Un día llegamos a saber los dos, a no tener que depender. Ya sabíamos todo, ahora teníamos todo el tiempo para disfrutar. Tocábamos día tras día. Aprendíamos canciones que eran sus tareas. Ella hacía la parte aguda y yo la parte grave. Nos sentábamos juntos, sin apenas espacio. Pero no nos importaba. A veces, dejabas que tocara mientras te echabas a mi hombro. Te acompañaba con la cabeza sin dejar de tocar. Allí fue cuando me di cuenta de que eras parte de mi vida. Que podíamos vivir una gran sinfonía al piano. Que nos turnábamos para jugar entre notas. Que descansábamos a los pies del piano, sin perdernos de vista. Mirándonos fijamente a los ojos, acariciando tu faz, apartándote ese mechón que tapaba, a veces, tu linda cara. Y las horas desaparecían sin arrepentirse.
Pero llegó el día, quise componer mi primera obra. Me sentaba frustrado, quería hacerlo. Sabía que podía.
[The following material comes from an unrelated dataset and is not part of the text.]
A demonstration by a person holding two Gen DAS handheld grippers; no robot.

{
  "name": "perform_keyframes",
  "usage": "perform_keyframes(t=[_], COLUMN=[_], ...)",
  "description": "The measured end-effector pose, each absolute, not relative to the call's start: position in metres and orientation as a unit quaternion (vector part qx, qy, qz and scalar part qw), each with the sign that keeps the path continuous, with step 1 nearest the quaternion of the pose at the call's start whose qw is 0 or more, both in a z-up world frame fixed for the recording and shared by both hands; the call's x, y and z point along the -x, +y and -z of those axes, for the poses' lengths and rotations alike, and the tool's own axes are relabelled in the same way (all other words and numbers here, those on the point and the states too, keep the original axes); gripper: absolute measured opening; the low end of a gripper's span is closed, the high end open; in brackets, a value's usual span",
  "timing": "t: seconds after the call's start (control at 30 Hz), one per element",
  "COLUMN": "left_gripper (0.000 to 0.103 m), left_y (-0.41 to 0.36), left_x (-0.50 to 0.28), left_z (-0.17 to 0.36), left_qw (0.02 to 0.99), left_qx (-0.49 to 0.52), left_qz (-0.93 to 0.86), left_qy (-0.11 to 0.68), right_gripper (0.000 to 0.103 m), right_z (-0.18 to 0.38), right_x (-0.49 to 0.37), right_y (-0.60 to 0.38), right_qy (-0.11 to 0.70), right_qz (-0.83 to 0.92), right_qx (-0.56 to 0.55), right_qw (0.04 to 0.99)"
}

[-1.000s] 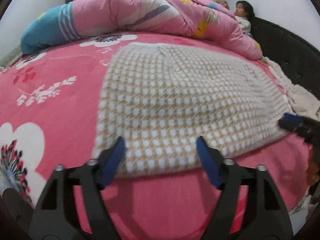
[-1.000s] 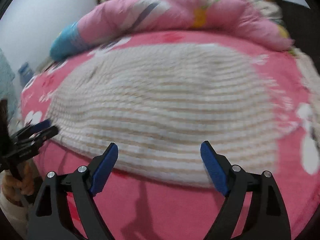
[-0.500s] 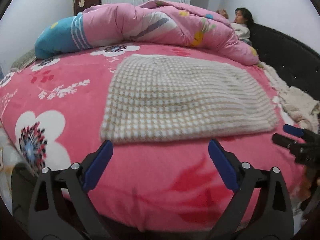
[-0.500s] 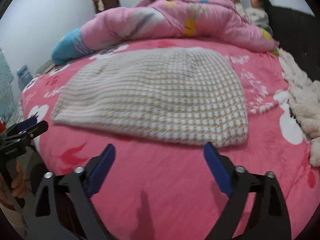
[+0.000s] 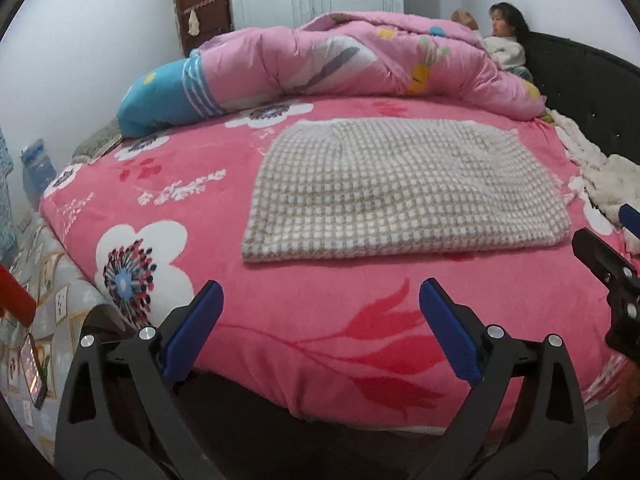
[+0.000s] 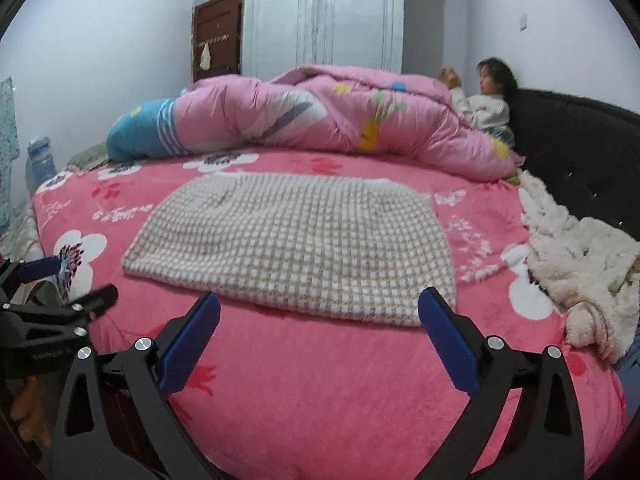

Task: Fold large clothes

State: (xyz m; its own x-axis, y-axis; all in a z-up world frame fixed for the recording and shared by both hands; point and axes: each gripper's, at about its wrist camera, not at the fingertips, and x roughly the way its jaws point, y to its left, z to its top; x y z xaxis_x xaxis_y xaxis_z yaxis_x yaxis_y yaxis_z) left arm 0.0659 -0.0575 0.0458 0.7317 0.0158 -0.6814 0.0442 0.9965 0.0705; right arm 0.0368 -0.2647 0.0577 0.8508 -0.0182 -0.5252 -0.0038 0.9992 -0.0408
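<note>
A beige and white checked knit garment lies folded into a flat rectangle on the pink flowered bed cover; it also shows in the right wrist view. My left gripper is open and empty, held off the bed's near edge, well short of the garment. My right gripper is open and empty, just in front of the garment's near edge. Each gripper shows at the side of the other's view: the right one, the left one.
A rolled pink and blue quilt lies across the far side of the bed. A child sits against the black headboard. A white fluffy blanket lies at the right edge. A phone lies on the floor at left.
Both grippers have pulled back from the garment toward the bed's near edge and risen. They stay open and empty. The garment lies still.
</note>
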Motion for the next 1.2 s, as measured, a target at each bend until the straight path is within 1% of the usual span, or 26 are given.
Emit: perform_keyframes(t=[0.2, 0.47, 1.2], left_gripper=[0.095, 0.095, 0.095], left_y=[-0.055, -0.056, -0.058], left_x=[-0.073, -0.079, -0.079], left_z=[-0.035, -0.018, -0.011], left_qw=[0.923, 0.908, 0.903], left_qx=[-0.006, 0.012, 0.002], left_qz=[-0.007, 0.0, 0.002], left_qy=[0.386, 0.419, 0.429], right_gripper=[0.096, 0.096, 0.096], right_z=[-0.044, -0.024, -0.017], right_x=[-0.05, -0.063, -0.064], right_y=[-0.26, -0.258, -0.259], right_qy=[0.322, 0.36, 0.379], right_qz=[-0.004, -0.001, 0.002], right_qx=[0.012, 0.007, 0.011], right_qw=[0.947, 0.933, 0.926])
Que había hecho miles de pequeñas composiciones, que no me iba a suponer un gran esfuerzo poder sacar algo adelante. Pero no pude. No fui capaz. Sólo te esperé. Pero no llegaste ese día. Ni al siguiente. Ni en toda la semana. Volvía día tras día, a intentar a escribir algo. Pero no podía. Hasta que desistí. Sólo iba a pasar el tiempo allí. Sentado en las butacas, dibujando, leyendo libros. Mirando por las ventanas. Intentando escuchar los sonidos del conservatorio. O, quien sabe, tus pasos volviendo.
Volviste. Pero llegaste para irte. Por fin, el momento que estaba esperando fue el momento que no quise vivir porque no sabía que podía llegar. Me hablaste. Me decías cosas maravillosas pero nunca llegué a captar ninguna… Sólo te veía a ti, envuelta en lágrimas, abrazándote a ti misma y no siendo yo el que lo hiciera. Me dijiste adiós, me besaste la mejilla y te fuiste… cerrando la puerta completamente. Y a mi, se me paró el corazón. Sólo tuve fuerzas para volver al piano. A mi sitio. Sin ocupar nada de tu hueco. Y empecé a llorar.
Y lo recuerdo como si fuera ayer. Porque después de tantos años, vuelvo a llorar recordando de que eras mi musa, de que eras la parte complementaria al piano. Eras la parte que siempre quise que estuviera allí pero no pude mantener. Y ahora, toco la melodía que llegué a escribir entre lágrimas, cada vez más fuerte. Sin cerrar la puerta. Quería que escucharas mis llantos en forma de notas. Quería que subieras de nuevo a corregirme. Quería que volvieras a mi lado, de que tus manos me agarraran y me parara. Pero no lo hicieron.
Tocaba y lloraba, no paré de tocar. La gente empezaba a subir y a entrar en el auditorio. La melodía los atraía como el aroma de rosas en un campo virgen. Murmuraban sobre el tema, todo el mundo escuchaba atónito cómo el tema se introducía en sus cabezas. Intentaban saber quién era yo, que de dónde había sacado tal melodía cautivadora. El por qué de mis lágrimas. Y cuando acabé… me dí cuenta de que todo el auditorio estaba lleno. Y cuando les miré, sólo quedaron aplausos y miradas. Y a mi no me quedó nada… porque no te encontraba. El director apareció entre la gente. Se acercó a mi y me susurró al oído:
Lo conseguiste. Llegaste con un pensamiento y vas a salir con un sueño. Ahora sí sabes lo que es, ahora sí sabes lo que quieres ser. Ahora sabes hablar con el corazón. Este no es tu fin. Es el principio de tu vida.